Первой прошествовала горделивой поступью золотая женщина, увенчанная золотой королевской короною – лучезарной, в скатных узорах и солнечных бликах башенкой, из-под которой, подёрнутые нитями волоченого золота, клубились тяжёлые золотые кудри, пышностью не уступавшие золотому руну. Она торжественно протянула золотой ларец, и тот вспыхнул таким слепящим блеском, что юноша поневоле потупил взоры к серому под ногами вереску.
И пропела женщина:
Где я – под солнцем
Златы хлеба,
Где я – престол:
Твоя судьба.
Ко мне на лоно
Склони свой лик —
И станешь превыше
Земных владык.
Так и тянуло Юного Рыцаря простереть и согреть озябшие от свежести вечерних сумерек руки в разливавшемся вкруг неё блеске и сиянии. Догадался он, что она сулит ему счастье, но всё же сказал: «Прежде посмотрю всех, а после дам ответ».
Вышла тогда вперёд вторая, серебряная, и на бледном челе её бледно горел белый месяц. Серебристые блёстки, что сплошь унизывали её одеяния, непрестанно переливались, отчего женщина делалась похожей на струю фонтана или на обрызганный лунным сиянием сад в цвету, днём, должно быть, румяный и жаркий от пчелиных лобзаний, ночью же нежащийся под ласками холодного таинственного света, который не причиняет ни созревания, ни увядания.
И пропела женщина:
Где я – там ночь,
Любви приют.
Где я – объятий
Не разомкнут.
В пурпурной мгле,
В дыханьи страсти —
Забудь сей мир:
Где я – там счастье.
И Юному Рыцарю показалось, что она заглянула в тайная тайных его души. Охваченный томлением, он чуть было не простёр к ней руки, ибо при звуках её песни увиделось ему затворённое окно высокой башни, задёрнутое пологом заветное ложе, где он как никогда предоставлен самому себе. Ибо как та, золотая, дарила ему осиянную солнцем землю, так эта, серебряная, дарила ему самого себя. Он уже было отвернулся от золотой и хотел выбрать серебряную, но осторожность, а может, любопытство удержало его: что-то посулит ему, в отличие от прелестных своих сестриц, третья, неяркая?

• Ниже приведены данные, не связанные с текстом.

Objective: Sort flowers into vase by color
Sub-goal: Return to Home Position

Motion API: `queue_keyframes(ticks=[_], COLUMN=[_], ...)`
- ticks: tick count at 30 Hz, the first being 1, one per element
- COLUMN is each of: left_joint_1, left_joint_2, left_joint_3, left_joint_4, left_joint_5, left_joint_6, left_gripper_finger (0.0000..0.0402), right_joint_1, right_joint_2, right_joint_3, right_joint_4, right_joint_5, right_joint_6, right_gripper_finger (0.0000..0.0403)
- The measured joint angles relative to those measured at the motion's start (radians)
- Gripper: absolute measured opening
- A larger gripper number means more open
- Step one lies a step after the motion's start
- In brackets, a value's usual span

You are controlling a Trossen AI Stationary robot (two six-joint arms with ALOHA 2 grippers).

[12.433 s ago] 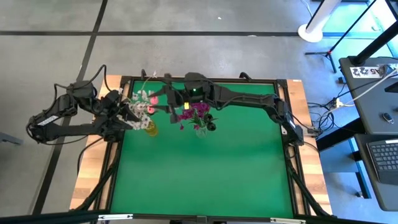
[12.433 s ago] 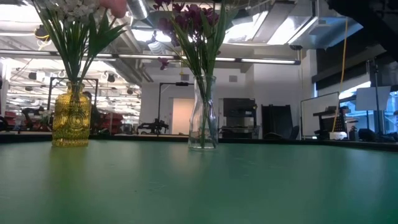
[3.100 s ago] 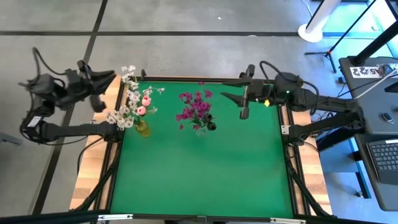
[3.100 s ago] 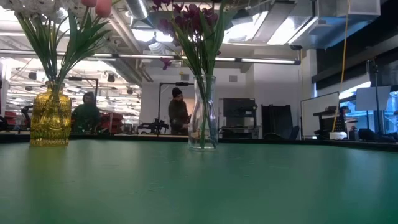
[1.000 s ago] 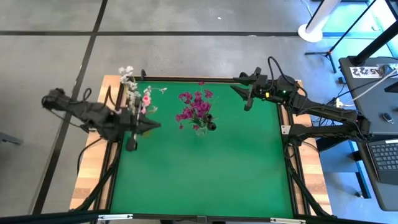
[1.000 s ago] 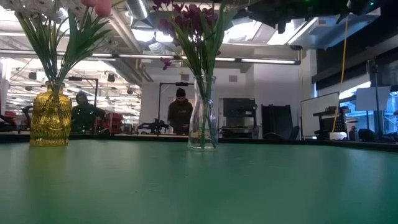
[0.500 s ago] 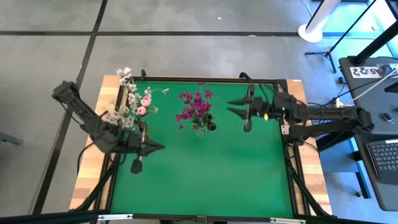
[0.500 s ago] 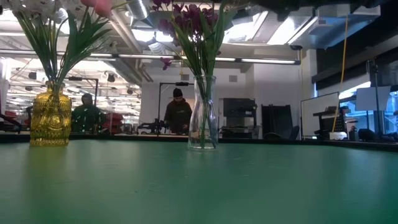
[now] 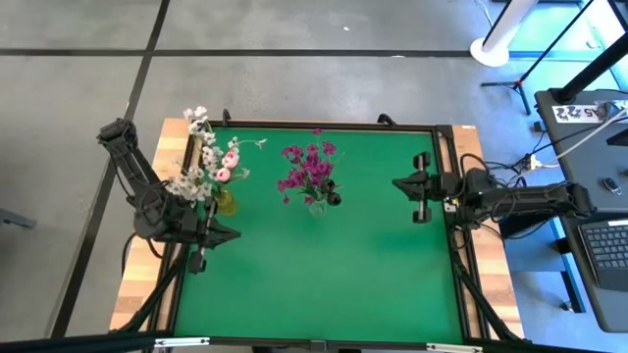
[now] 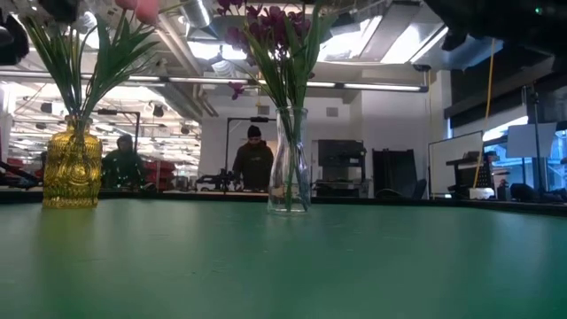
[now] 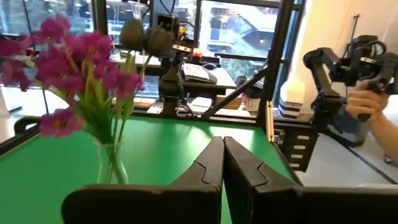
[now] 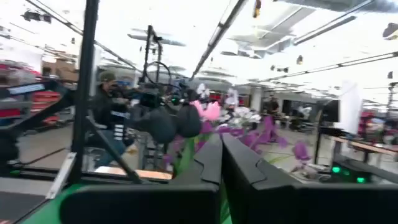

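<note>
White and pale pink flowers stand with their stems in a yellow vase at the far left of the green table. Magenta flowers stand in a clear glass vase near the far middle. My left gripper is shut and holds nothing; it hovers at the left edge, nearer than the yellow vase, pointing right. My right gripper is shut and holds nothing at the right edge, pointing left toward the clear vase. In the left wrist view the shut fingers point past the magenta flowers.
The green mat lies open between the arms and toward the near edge, inside a black frame. People stand in the room behind the table. A person's hand shows beyond the table's right side.
My left gripper has swung toward the near edge and sunk, then drawn back a little toward the left edge, staying shut. My right gripper has moved from the far right corner toward the near edge, pulled back toward the right edge, sunk and shut. The flowers and vases have not moved.
</note>
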Motion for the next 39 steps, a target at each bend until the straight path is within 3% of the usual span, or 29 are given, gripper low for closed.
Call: queue_keyframes(ticks=[5, 12, 17, 20, 26, 32, 35, 39], left_joint_1=[0.001, 0.001, -0.008, -0.036, -0.148, -0.213, -0.215, -0.215], left_joint_2=[-0.036, -0.128, -0.215, -0.295, -0.476, -0.625, -0.664, -0.681], left_joint_3=[-0.122, -0.349, -0.356, -0.355, -0.355, -0.359, -0.359, -0.359], left_joint_4=[0.113, 0.431, 0.437, 0.427, 0.248, 0.028, -0.158, -0.313], left_joint_5=[0.000, 0.011, 0.008, -0.022, -0.165, -0.200, -0.202, -0.212], left_joint_6=[-0.006, 0.037, 0.176, 0.263, 0.298, 0.184, 0.027, -0.142], left_gripper_finger=[0.0000, 0.0000, 0.0000, 0.0000, 0.0000, 0.0000, 0.0000, 0.0000], right_joint_1=[0.000, -0.001, -0.049, -0.126, -0.347, -0.534, -0.582, -0.597], right_joint_2=[-0.012, -0.012, -0.084, -0.158, -0.325, -0.459, -0.511, -0.552], right_joint_3=[-0.053, -0.154, -0.209, -0.213, -0.214, -0.216, -0.216, -0.217], right_joint_4=[0.002, 0.082, 0.101, 0.028, -0.208, -0.356, -0.451, -0.547], right_joint_5=[-0.051, -0.027, -0.015, -0.064, -0.292, -0.458, -0.480, -0.427], right_joint_6=[0.008, 0.015, 0.021, 0.048, 0.147, 0.218, 0.225, 0.217], right_gripper_finger=[0.0007, 0.0008, 0.0009, 0.0005, 0.0002, 0.0001, 0.0001, 0.0001])
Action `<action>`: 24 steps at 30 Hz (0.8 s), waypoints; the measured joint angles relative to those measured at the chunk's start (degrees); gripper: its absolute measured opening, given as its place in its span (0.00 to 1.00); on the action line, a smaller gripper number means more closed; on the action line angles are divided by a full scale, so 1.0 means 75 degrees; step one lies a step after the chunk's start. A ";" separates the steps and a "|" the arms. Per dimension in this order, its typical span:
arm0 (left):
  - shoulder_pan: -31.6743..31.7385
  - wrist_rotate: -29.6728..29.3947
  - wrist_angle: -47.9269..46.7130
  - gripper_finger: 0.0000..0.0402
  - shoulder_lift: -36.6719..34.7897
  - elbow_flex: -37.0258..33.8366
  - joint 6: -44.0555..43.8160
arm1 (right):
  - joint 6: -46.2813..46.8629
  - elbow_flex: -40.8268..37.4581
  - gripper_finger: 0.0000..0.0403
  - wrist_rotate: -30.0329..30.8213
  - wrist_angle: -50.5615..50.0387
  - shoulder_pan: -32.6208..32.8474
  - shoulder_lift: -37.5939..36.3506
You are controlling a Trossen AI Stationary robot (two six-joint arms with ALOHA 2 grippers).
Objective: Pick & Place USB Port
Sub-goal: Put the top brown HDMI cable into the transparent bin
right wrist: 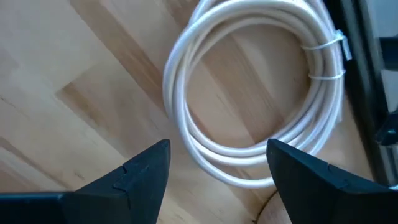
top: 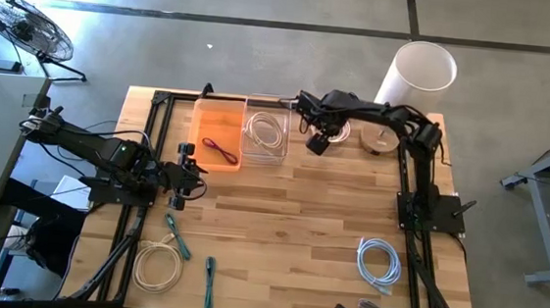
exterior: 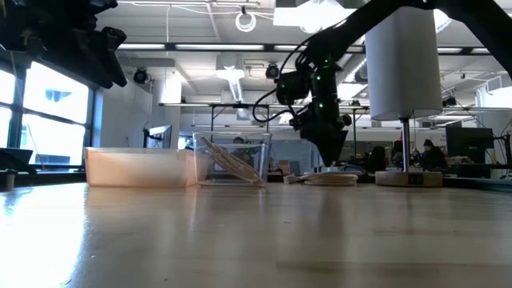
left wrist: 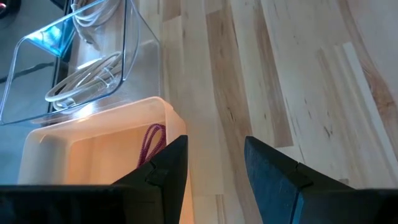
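right gripper (right wrist: 217,165) is hovering fingers apart right above the white cable coil (right wrist: 261,93), nearer arm; left gripper (left wrist: 214,165) is waiting, fingers apart, by orange bin (left wrist: 93,155).

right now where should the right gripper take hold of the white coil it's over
Probably on the near arc of the white coil, coming straight down. The coil lies flat on the table as a bundled ring, so its strands can be pinched across from inside to outside. The right gripper is open with its fingers either side of that arc. The two zip ties on the far side hold the loops together.
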 joint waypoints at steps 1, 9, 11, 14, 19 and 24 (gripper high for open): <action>0.0000 -0.0008 0.0000 0.38 0.0001 0.0000 0.0000 | 0.0007 0.0000 0.64 -0.0162 0.0008 -0.0038 0.0000; 0.0003 -0.0124 0.0000 0.38 0.0000 -0.0004 0.0067 | 0.0018 -0.0125 0.64 -0.0532 0.0414 -0.0073 -0.0003; 0.0003 -0.0163 0.0000 0.38 -0.0001 -0.0006 0.0070 | 0.0047 -0.0326 0.64 -0.0592 0.0654 -0.0082 -0.0003; 0.0003 -0.0167 0.0003 0.38 -0.0001 -0.0006 0.0070 | -0.0001 -0.0733 0.64 -0.0628 0.0987 -0.0093 -0.0003; 0.0006 -0.0193 0.0022 0.38 -0.0001 -0.0006 0.0076 | 0.0010 -0.1360 0.64 -0.0541 0.1352 -0.0184 -0.0004; 0.0006 -0.0090 -0.0013 0.38 0.0072 -0.0006 0.0009 | -0.0017 -0.1769 0.52 -0.0724 0.1625 -0.0257 -0.0069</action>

И поплыла третья сестра перед юношей в дремотном озерце своего света. Поступь у ней была не танцующая, не размашистая, но плавная, будто и не шла она вовсе, а скользила у него перед глазами, как тень. Не искрилось, не сверкало её одеяние, а свисало долгими бледными складками, и в складках, в самой глубине густых лиловых теней теплился свет. И склонённое лицо её окутывала тень, ибо взгляд её устремлялся не на юношу, а на бережно несомый в руках ларец – матовый, свинцовый, бледности необычайной, – а петель или ключного отверстия не было на нём никаких. Чело её украшал венок из белых маков, ножки были обуты в бесшумные шёлковые туфельки, словно из паутины сотканные, и лилось, когда она шла, пение свирели, какое не услышишь на этой земле, пение не весёлое, не унылое, а призывное, призывное. И пропела женщина:
Не ложе страсти,
Не подвиг бранный —
Совсем в ином
Удел желанный.
Что напоследок —
Всему глава.
Лишь мне подвластна
Покой-трава.
Вот когда защемило сердце у Юного Рыцаря, ибо то была та самая покой-трава, за которой и посылал его отец: она лишь одна могла утолить бесконечные отцовы страдания. Воспротивился было юноша отцовской воле: жалко было отказываться от роскошества золотой женщины и пленительной светлыни серебряной её сестры ради кротости, молчаливости и потупленных взоров едва заметной третьей. Но нам ли с вами не знать, любезные дети, что ему непременно следует выбрать свинцовый ларец? Не тому ли учит нас всякая сказка: верный выбор – третья сестра? И всё же давайте на миг взгрустнём о серебристых усладах, которые, будь его воля, предпочёл бы Юный Рыцарь, и о разубранной цветами, солнцем залитой земле, которую, скажу по секрету, выбрала бы я. Взгрустнём – и надлежащим порядком перейдём к тому, как Юный Рыцарь, послушный воле судьбы и наказу отца, берёт нежную руку третьей сестры и с некоторой задумчивостью произносит: «Я пойду с тобой».
Как-нибудь в другой раз мы напишем, что было иначе: что он не пошёл, а остался или выбрал которую-нибудь из тех, светозарных, или отправился через пустошь обратно, чтобы не подпасть воле судьбы – если есть она, эта судьба. Но в этот раз – к чему скрывать? – случилось так, как и должно было случиться. В сказках что неизбежно, то неизбежно.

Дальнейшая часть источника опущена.